В кривом иллюминаторе – весна,
Протухшие одесские лиманы,
Дешёвые разгульные шалманы,
Зари кровоточащая десна.
На палец намотаешь клок волос
В багряной мгле, как сарафан, камчатой.
Я был знаком, знаком с тобой когда-то,
Но, как болезнь, знакомство перерос.
«Сказать – не сделать. Проживём без клятв…»
Сказать – не сделать. Проживём без клятв.
Года сошьём неровными стежками
И вскоре будем там, за облаками,
В кругу Эриний или бодхисаттв.
Я, на тебя взглянувши исподволь,
Мечтаю в тихий омут погрузиться,
На дно благословенное зеницы
По радужке спуститься винтовой.
И там впотьмах без устали бродить,
Боясь от наваждения очнуться.
А страннику поможет не вернуться
Лишь Ариадны порванная нить.
Зверьки чудны́е
Не знают боли.
Слепы их царства,
Глубоки штольни.
Я нынче тоже
Бесчувствен, что ли.
Впотьмах летаю
Подобно моли.
И зреньем севший,
И духом нищий.
Подкорка с видом
На пепелище.
За олимпийцев
Я пью до колик,
Как третий лишний
И алкоголик.
Эй, забери меня в Эйвбери!
В ганглии каменной Англии,
В таинственный град Уилтшир
Перенеси, Всевышний!
В свой мезозой зелёный,
Где каждый в Тебя влюблённый
На миг полыхнёт ракетой —
И нету!
Умер Шумера, умер
Владыка, герой, пастух.
Плачет над прахом Гудрун,
Руны бормочет вслух.
Таинственный град Уилтшир
Тоже о нем скорбит.
Перенеси, Всевышний,
В богом забытый скит.
Ока не вынет ворон,
Если ты сам летуч.
Жми на четыре стороны
Выше ходячих туч.
Найти, как водится, не просто
Ответ на вечные вопросы:
Догнал ли Ахиллес Тортиллу
И что Сивилла покурила?
И можно ли в рассудке здравом
Сразиться с целым Минотавром?
И правда ли, что он исчадье
Чресчур порочного зачатья?
Войти ж в Елену может каждый
Единожды и даже дважды,
Она – как вешняя река —
И широка, и глубока.
Обсели мухи абажур.
И я немного посижу.
Отрезанный ломоть доем.
Запью холодным бытием.
Всяк думу горькую отбрось
О том, что вкривь пошло и вкось.
Что жизнь, как детская юла,
Без подзавода замерла.
В ночь с понедельника на среду
Я крепко спал, мне снился сон:
В салон съезжаются к обеду
Кареты с четырёх сторон.
И я в трескучем тарантасе
Туда же правлю: людный зал.
Царице зала поклоняся,
Чешу со скуки причиндал.
Тут столько лиц туземной знати,
Не всех мне суждено узнати.
Я прислоняюсь к косяку:
Что светит на моем веку?
Я дальше сон не досмотрел
И бледный на кровати сел.
И тут из хмари поднебесной
Мне голос слышится чудесный:
«Крепись, мой неразумный брат!
Никто ни в чем не виноват,
Нет ни империи, ни хунты,
И лишь к войне приводят бунты».
«Дети солому палят. Алые снегири…»
Дети солому палят. Алые снегири
Порхают снаружи. Мысли горят внутри.
Огнище главное вижу, обширней нет.
До зорь достаёт его тонкий бухарский свет.

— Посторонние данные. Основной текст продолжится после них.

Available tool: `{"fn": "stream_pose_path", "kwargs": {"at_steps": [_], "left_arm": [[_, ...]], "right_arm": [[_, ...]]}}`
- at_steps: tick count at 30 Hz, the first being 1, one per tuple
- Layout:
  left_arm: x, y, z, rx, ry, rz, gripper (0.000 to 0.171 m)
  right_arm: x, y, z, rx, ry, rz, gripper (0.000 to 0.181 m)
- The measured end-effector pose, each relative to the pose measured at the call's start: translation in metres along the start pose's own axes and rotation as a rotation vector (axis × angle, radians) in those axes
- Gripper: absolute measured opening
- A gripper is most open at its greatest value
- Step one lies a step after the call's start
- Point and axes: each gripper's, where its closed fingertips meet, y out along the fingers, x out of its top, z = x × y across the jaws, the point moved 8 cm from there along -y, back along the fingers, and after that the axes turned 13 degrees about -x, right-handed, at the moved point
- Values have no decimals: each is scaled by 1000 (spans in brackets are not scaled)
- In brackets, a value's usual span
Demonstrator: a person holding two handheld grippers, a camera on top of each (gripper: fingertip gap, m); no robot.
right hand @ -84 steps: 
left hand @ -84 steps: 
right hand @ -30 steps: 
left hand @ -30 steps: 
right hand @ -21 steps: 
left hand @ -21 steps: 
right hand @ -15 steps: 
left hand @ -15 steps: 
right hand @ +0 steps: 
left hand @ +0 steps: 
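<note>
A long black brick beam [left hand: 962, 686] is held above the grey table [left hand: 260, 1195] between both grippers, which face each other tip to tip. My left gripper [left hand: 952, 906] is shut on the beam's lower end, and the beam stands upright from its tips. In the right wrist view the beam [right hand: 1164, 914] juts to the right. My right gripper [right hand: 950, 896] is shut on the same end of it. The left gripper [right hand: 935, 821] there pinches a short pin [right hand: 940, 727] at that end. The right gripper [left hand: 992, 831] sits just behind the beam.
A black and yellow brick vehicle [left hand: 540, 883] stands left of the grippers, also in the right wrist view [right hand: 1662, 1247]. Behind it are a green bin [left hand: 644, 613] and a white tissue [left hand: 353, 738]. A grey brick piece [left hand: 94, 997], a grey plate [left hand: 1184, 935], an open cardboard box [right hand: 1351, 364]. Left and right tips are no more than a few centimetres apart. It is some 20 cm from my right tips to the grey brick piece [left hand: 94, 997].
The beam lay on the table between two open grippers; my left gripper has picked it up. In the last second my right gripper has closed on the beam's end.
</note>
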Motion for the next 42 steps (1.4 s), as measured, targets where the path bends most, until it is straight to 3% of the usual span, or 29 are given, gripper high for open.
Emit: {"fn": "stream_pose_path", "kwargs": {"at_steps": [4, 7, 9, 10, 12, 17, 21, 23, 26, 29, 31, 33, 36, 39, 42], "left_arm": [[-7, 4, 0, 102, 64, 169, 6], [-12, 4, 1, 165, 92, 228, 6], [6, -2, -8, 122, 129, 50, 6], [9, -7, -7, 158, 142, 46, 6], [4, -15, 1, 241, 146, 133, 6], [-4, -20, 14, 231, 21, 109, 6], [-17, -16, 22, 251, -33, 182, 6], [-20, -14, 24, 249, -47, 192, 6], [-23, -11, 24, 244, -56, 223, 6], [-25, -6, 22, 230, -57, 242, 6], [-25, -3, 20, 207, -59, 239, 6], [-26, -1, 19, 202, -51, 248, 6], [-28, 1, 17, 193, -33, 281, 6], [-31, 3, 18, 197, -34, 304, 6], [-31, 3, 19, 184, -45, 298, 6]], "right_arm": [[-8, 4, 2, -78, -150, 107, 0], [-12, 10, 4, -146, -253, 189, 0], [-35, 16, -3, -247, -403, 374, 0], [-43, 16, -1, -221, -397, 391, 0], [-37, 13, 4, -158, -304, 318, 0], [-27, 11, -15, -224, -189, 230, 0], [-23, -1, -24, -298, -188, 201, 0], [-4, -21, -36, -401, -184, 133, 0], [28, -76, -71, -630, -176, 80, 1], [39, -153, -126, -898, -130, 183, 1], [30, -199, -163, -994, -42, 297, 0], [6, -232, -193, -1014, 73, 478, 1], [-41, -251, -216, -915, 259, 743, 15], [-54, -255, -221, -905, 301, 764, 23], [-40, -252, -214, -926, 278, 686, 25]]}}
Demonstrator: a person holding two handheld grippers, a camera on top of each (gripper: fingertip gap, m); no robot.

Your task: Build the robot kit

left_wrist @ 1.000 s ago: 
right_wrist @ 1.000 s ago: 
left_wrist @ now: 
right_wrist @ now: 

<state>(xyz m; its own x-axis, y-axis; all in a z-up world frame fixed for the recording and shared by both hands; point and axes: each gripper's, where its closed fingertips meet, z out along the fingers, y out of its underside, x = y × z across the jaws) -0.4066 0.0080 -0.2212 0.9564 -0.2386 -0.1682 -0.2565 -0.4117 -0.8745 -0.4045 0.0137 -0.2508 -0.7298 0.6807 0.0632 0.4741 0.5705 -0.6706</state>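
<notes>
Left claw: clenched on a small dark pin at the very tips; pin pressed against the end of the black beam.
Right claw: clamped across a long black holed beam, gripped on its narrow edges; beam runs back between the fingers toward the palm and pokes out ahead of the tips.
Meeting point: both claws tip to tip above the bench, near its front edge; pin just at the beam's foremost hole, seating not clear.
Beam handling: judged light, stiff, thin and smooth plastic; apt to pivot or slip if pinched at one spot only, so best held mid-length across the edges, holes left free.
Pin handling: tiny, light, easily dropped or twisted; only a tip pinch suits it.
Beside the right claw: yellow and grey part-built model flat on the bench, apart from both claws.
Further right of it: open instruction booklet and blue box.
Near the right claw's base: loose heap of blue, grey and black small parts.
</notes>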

А далее, далее – сплошь непроглядный мрак,
Что там за кромкой огня? Не понять никак.
Уже не торфяник – неведомо, кто зажёг.
А ниже и глубже – какой-то саксонский смог
Равнину окутал, все этажи души.
Круши мою спину, в алмаз мои сны кроши —
А мрака не меньше, сколь факел тоски ни жги,
Кипящая льётся лава, но не видать ни зги.